I’ve nothing against mobile gaming, but occasionally I’ve looked at a game slated for mobile that looks like it could really use some extra graphical oomph, and it makes me want to wait for a console release. The number one example of this for me is the 2021 game Fantasian from developer Mistwalker. An RPG that has creatives behind it such as Final Fantasy alums Hironubi Sakaguchi and Nobuo Uematsu is an RPG that I need in my life. And not on a tiny screen!
Finally answering my prayers, Fantasian: Neo Dimension is a port of the game with added content built for consoles and PC due later this year. Having gotten to experience a chunk of it at a preview event earlier this year, it will be up many a JRPG lover’s alley and looks to be a beautiful adventure.
Fantasian is peak fantasy RPG. You are a male amnesiac protagonist, in a strange new world filled with monsters. Beautiful, ethereal anime women have joined you on your quest across the lands to help you recover your memory and kill some beasties. That’s all I know thus far, having been chucked into a mid-game slice. Frankly, it’s all I need to be all in.
The world in question is illustrated beautifully. All of the environments seen in Fantasian: Neo Dimension are lovingly hand-crafted props and dioramas. It’s a wonderful way to create a sense of place. Trees and foliage look soft and vibrantly coloured. The water is crystal clear enough you can see the fake fish that live in it. Building interiors are rich in details, whether it’s tapestries or a wooden pillar support in the middle of a tavern. Quite simply, it’s a pretty little world I want to live in.
Having the characters be traditional 3D digital game assets is a great way to have them pop out in the environment.
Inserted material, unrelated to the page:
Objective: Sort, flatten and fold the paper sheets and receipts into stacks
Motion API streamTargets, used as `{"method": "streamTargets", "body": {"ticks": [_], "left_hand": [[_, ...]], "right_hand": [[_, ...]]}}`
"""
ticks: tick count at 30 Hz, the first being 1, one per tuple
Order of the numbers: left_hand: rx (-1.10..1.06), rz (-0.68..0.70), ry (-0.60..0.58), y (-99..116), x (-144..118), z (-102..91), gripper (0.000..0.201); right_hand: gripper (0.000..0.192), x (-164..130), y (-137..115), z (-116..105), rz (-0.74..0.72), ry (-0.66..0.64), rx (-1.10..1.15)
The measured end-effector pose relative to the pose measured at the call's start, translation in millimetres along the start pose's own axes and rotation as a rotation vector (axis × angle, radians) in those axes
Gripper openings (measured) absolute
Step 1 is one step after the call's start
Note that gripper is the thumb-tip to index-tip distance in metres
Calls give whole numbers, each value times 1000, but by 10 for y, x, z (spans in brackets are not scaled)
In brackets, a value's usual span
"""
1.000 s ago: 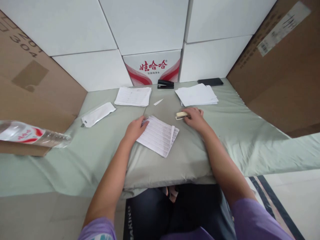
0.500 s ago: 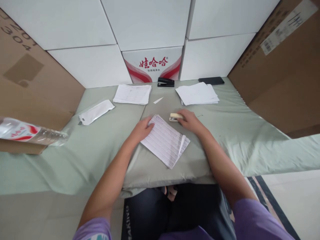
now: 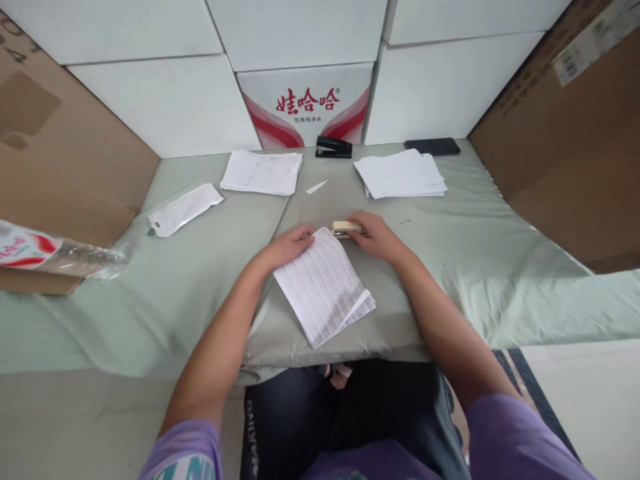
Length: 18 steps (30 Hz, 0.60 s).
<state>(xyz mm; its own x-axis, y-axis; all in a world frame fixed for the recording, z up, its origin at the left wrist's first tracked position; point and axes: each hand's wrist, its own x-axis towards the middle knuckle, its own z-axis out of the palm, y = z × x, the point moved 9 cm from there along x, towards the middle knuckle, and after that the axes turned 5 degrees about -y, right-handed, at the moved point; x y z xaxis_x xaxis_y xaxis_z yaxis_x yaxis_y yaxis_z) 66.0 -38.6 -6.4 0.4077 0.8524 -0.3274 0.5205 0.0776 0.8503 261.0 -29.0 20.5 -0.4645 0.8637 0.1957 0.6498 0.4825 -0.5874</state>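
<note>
A thin stack of printed sheets (image 3: 323, 287) lies at a slant near the table's front edge, its lower right corner folded over. My left hand (image 3: 290, 247) grips the sheets by their upper left corner, thumb on top. In my right hand (image 3: 375, 235) is a small cream stapler (image 3: 343, 229), its front end pointing left. The stapler's nose is right at the top corner of the sheets; whether the paper lies between its jaws I cannot tell. My right fingers wrap its rear half and hide it.
Behind are two paper stacks, one printed (image 3: 261, 172) and one blank (image 3: 400, 175), a black stapler (image 3: 333, 147), a phone (image 3: 433, 147) and a paper scrap (image 3: 317, 187). Leftward lie a white packet (image 3: 186, 210) and a plastic bottle (image 3: 60, 252). Cardboard boxes (image 3: 560, 160) flank both sides.
The sheets have turned a little clockwise, and their top corner has come up to the stapler's nose. My left hand has shifted with the corner, still holding it.
</note>
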Motion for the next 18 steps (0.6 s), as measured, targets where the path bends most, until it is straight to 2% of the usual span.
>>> {"method": "streamTargets", "body": {"ticks": [4,11,15,18], "left_hand": [[63,31,-5,71,-35,11,24],[84,99,28,55,-48,12,25],[-139,150,107,-8,-104,-213,27],[-297,202,203,-40,-174,-442,29]], "right_hand": [[28,-7,-28,8,16,-13,-24],[28,-10,-19,18,19,-6,-4],[30,-27,-70,-114,-1,70,56],[29,-70,-265,-253,-50,123,165]]}}
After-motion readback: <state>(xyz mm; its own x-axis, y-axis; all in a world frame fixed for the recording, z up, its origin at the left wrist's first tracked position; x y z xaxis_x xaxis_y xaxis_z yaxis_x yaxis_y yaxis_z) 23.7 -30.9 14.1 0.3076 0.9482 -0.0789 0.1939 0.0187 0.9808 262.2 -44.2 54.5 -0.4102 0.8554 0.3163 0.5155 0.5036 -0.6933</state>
Anime-style rich character details can still be present without losing any of their fidelity. Almost miraculously, there isn’t a disconnect with the way the cast navigates the world. Everything is tactile. That remains true whether it’s climbing sets of stairs and cliff sides, emphasising verticality, or navigating the wilds and coming toe to toe with monsters.
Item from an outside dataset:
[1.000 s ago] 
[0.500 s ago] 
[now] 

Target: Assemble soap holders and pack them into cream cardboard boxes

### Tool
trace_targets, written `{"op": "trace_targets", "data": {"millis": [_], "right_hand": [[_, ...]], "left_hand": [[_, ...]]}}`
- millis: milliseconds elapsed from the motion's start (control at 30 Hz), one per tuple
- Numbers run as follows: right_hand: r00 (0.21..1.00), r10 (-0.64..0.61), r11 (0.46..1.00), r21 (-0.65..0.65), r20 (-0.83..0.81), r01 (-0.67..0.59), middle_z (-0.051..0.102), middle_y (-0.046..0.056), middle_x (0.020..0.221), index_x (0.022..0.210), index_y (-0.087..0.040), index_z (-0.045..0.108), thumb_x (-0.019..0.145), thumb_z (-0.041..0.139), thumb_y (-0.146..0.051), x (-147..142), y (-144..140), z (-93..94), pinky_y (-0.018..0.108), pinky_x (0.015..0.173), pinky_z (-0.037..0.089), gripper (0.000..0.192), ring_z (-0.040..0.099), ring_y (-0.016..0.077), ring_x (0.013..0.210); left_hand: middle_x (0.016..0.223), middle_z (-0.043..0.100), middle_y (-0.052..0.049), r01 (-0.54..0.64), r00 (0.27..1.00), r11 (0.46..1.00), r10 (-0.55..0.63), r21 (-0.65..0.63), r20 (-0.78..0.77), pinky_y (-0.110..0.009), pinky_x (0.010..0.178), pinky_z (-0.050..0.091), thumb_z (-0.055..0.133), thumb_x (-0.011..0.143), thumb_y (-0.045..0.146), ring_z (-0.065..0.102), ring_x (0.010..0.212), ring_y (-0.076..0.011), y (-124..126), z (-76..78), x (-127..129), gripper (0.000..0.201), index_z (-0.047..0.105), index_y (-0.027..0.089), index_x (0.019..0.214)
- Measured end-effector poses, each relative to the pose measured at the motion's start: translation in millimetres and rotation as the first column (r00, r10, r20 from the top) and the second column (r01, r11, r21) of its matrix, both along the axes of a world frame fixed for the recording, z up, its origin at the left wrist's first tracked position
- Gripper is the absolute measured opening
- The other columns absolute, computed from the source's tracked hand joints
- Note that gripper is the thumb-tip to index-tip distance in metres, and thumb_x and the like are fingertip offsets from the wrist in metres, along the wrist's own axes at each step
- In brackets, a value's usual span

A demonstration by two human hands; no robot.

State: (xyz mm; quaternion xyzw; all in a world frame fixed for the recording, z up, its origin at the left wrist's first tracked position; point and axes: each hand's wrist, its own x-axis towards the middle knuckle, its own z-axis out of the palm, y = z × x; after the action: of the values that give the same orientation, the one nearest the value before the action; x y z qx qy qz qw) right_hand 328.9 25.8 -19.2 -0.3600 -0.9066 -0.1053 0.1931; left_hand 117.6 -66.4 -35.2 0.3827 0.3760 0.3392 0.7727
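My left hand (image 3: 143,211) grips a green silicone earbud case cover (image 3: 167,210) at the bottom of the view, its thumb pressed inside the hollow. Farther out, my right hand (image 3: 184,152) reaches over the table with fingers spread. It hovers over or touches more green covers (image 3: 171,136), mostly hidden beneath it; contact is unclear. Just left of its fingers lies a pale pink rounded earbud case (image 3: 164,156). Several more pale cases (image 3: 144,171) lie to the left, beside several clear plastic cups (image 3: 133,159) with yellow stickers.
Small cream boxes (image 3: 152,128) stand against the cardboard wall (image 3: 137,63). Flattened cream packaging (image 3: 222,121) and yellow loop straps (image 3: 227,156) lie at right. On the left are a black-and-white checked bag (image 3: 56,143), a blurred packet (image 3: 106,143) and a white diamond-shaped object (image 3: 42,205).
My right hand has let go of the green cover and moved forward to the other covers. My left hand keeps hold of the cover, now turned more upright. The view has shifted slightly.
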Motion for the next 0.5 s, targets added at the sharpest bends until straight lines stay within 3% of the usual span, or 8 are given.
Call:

The other hook that Fantasian: Neo Dimension has going for it is the fact that it makes random encounter battles as tidy as you please. With a system known as ‘Dimengeon,’ you can bank those random encounters you don’t currently feel like handling and save them for later. Though this banking has a limit (including the fact this can’t be done with scripted narrative battles or the first encounter you have for a type of enemy) this is really handy for when you want to gain a bunch of exp in one go and make sufficient story progress.
I already knew all this going in, but it was originally hard to visualise. The fantastic news is it works as smoothly as you’d hope, with a symbol pop of a button letting players enter cyberspace and undergo the Dimengeon battles here. These are typical turn-based affairs where you have a timeline preview of whose turn it is next (no matter if it’s a friend or foe). Though these require some strategy. There is plenty you can juice out of Fantasian’s tantalising combat.
For example, you can control the arch of ranged attacks to bypass the protective meat shield at the front and attack the low-defence, high-damage foes that have been giving you trouble at the back. Combine this with the status effect cards that drop throughout battle periodically, and suddenly you’re threading an AoE attack to hit as many enemies as possible while also collecting additional strategic advantages like extra damage to your next turn. It’s a simple, snappy addition that I’ve seen before in games like Tactics Ogre: Reborn, but not as successfully as this.
The Dimengeon system almost works too well. It feels too good to be true. Simply because when I’m engaging in normal turn-based combat on the overworld I’m not playing as strongly and I’m missing being in that cyber space. There are no galaxy-brain moves I can make here. It’s just choose the attack, ability, spell or item option and repeat.
This reached a head when I came face to face with a giant stone golem boss at the end of my gameplay time I couldn’t quite clear. Its hits were so powerful they took down my party members in one to two hits. The problem? Sometimes it’d do an attack that would blow two hits in one go. He was simply out damaging me faster than I could heal and provide damage back. Maybe it’ll click come full release. I hope it does. For now, run-of-the-mill combat encounters will remain more of a mystery and a struggle.
I couldn’t be more thrilled about Fantasian: Neo Dimension nearing its release. It’s a world I’m incredibly eager to get lost in when it comes out later in 2024 on Switch, PS5, Xbox Series X|S and PC. Keep an eye on this one, folks!
Bandai Namco flew the journalist to Sydney for this preview.